**AIM OF THE EXERCISE**
Exclude the pictures, then repeat the remaining data exactly.

**SUPPLIED DATA**

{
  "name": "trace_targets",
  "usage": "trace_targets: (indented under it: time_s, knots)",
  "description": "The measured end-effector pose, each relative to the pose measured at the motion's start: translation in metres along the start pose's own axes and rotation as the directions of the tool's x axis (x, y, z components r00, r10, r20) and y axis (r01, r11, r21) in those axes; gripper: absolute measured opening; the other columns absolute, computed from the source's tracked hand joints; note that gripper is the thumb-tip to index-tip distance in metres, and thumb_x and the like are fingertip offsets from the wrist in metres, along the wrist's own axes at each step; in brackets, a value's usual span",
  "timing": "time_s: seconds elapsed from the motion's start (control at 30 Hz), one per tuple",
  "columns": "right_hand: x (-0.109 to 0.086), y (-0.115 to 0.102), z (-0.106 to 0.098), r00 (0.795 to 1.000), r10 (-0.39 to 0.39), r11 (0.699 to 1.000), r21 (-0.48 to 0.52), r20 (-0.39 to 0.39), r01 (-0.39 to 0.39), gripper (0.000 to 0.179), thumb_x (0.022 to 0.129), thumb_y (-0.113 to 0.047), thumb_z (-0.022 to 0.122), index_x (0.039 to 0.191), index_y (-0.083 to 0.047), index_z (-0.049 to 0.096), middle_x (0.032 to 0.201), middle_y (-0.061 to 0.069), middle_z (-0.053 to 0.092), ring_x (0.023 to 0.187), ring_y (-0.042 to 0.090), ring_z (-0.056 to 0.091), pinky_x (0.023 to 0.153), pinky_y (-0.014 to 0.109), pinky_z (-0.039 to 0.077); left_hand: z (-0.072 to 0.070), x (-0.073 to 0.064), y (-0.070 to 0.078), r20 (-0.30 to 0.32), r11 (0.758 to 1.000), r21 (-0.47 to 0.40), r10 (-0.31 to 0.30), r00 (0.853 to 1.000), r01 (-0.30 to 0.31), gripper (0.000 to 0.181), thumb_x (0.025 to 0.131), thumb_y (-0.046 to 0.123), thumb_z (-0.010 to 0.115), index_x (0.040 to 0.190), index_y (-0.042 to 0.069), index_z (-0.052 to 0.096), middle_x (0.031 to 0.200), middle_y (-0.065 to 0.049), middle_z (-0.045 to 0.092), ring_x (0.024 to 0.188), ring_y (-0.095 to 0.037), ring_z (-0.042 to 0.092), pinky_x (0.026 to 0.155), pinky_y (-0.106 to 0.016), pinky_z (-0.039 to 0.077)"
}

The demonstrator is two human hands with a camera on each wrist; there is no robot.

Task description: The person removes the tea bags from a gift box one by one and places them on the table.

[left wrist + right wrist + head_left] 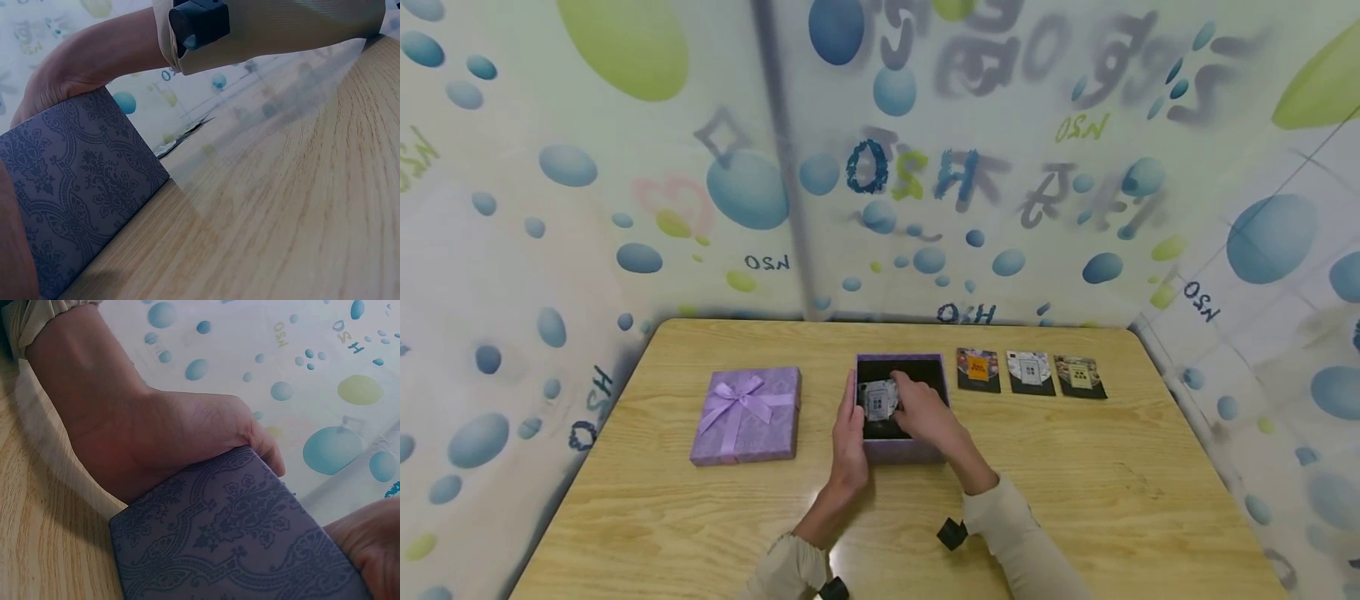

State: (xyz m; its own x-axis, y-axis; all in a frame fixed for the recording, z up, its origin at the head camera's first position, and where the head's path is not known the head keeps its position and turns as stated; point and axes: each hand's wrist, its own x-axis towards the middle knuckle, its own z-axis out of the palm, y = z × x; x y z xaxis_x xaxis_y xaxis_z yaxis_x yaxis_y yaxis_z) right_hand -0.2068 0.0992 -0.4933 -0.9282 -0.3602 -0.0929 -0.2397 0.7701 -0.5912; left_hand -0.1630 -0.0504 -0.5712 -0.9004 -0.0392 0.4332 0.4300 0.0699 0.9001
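A purple patterned gift box (904, 452) stands lidless on the table, its inside black. My left hand (848, 446) lies along the box's left side, fingers straight against the wall and thumb near the rim. Reaching in over the right side, my right hand (925, 410) pinches the edge of a small grey-and-white packet (877, 401) inside the box. In the right wrist view the right hand (169, 431) bends over the rim, its fingertips mostly hidden by the box wall (231, 531). The left wrist view shows the box's front wall (94, 169) close up.
The purple lid (748, 417) with a ribbon bow lies left of the box. To the right, a dark packet with an orange label (977, 370), a white-grey packet (1031, 373) and a dark packet with a yellowish label (1080, 377) lie in a row. A patterned wall rises behind the wooden table (1112, 492).
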Motion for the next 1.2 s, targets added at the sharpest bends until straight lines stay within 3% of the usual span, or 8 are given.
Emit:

**ANSWER SPACE**
{
  "name": "trace_targets",
  "usage": "trace_targets: (indented under it: time_s, knots)",
  "description": "The measured end-effector pose, each relative to the pose measured at the motion's start: translation in metres along the start pose's own axes and rotation as the directions of the tool's x axis (x, y, z components r00, r10, r20) and y axis (r01, r11, r21) in those axes; gripper: absolute measured opening; the other columns absolute, computed from the source's tracked hand joints; note that gripper is the thumb-tip to index-tip distance in metres, and thumb_x and the like are fingertip offsets from the wrist in metres, along the wrist's own axes at each step; in brackets, a value's usual span",
  "timing": "time_s: seconds elapsed from the motion's start (control at 30 Hz), one per tuple",
  "columns": "right_hand: x (-0.109 to 0.086), y (-0.115 to 0.102), z (-0.106 to 0.098), r00 (0.795 to 1.000), r10 (-0.39 to 0.39), r11 (0.699 to 1.000), r21 (-0.48 to 0.52), r20 (-0.39 to 0.39), r01 (-0.39 to 0.39), gripper (0.000 to 0.179), thumb_x (0.022 to 0.129), thumb_y (-0.113 to 0.047), thumb_z (-0.022 to 0.122), index_x (0.039 to 0.191), index_y (-0.083 to 0.047), index_z (-0.049 to 0.096), middle_x (0.032 to 0.201), middle_y (-0.061 to 0.069), middle_z (-0.053 to 0.092), ring_x (0.023 to 0.187), ring_y (-0.042 to 0.090), ring_z (-0.056 to 0.091), pinky_x (0.023 to 0.153), pinky_y (-0.014 to 0.109), pinky_z (-0.039 to 0.077); left_hand: z (-0.072 to 0.070), x (-0.073 to 0.064), y (-0.070 to 0.078), r20 (-0.30 to 0.32), r11 (0.758 to 1.000), r21 (-0.47 to 0.40), r10 (-0.31 to 0.30), r00 (0.853 to 1.000), r01 (-0.30 to 0.31), gripper (0.000 to 0.181), thumb_x (0.025 to 0.131), thumb_y (-0.046 to 0.123), thumb_z (-0.010 to 0.115), index_x (0.040 to 0.190), index_y (-0.042 to 0.069), index_z (-0.052 to 0.096), middle_x (0.031 to 0.200), middle_y (-0.065 to 0.049), middle_z (-0.045 to 0.092), ring_x (0.024 to 0.188), ring_y (-0.095 to 0.037), ring_z (-0.042 to 0.092), pinky_x (0.026 to 0.155), pinky_y (-0.106 to 0.016), pinky_z (-0.039 to 0.077)"
}

The demonstrator is two human hands with a camera on each wrist; there is no robot.

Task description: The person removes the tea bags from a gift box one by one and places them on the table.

[left wrist + right wrist + head_left] 

State: (xyz m; its own x-axis, y-axis; all in a frame fixed for the recording, z up, its origin at the head camera's first position, and where the head's path is not known the head keeps its position and turns as stated; point and axes: each hand's wrist, its own x-axis towards the middle knuckle, its own z-axis out of the palm, y = z × x; x y z xaxis_x xaxis_y xaxis_z yaxis_x yaxis_y yaxis_z) right_hand -0.2068 0.0992 -0.4933 -0.9282 -0.3602 -0.0929 -0.2397 0.7701 -0.5912; left_hand -0.1630 -0.0504 -0.5712 -0.9004 -0.0392 0.4332 0.4300 0.0699 0.9001
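A purple patterned gift box (904, 452) stands lidless on the table, its inside black. My left hand (848, 446) lies along the box's left side, fingers straight against the wall and thumb near the rim. Reaching in over the right side, my right hand (925, 410) pinches the edge of a small grey-and-white packet (877, 401) inside the box. In the right wrist view the right hand (169, 431) bends over the rim, its fingertips mostly hidden by the box wall (231, 531). The left wrist view shows the box's front wall (94, 169) close up.
The purple lid (748, 417) with a ribbon bow lies left of the box. To the right, a dark packet with an orange label (977, 370), a white-grey packet (1031, 373) and a dark packet with a yellowish label (1080, 377) lie in a row. A patterned wall rises behind the wooden table (1112, 492).
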Motion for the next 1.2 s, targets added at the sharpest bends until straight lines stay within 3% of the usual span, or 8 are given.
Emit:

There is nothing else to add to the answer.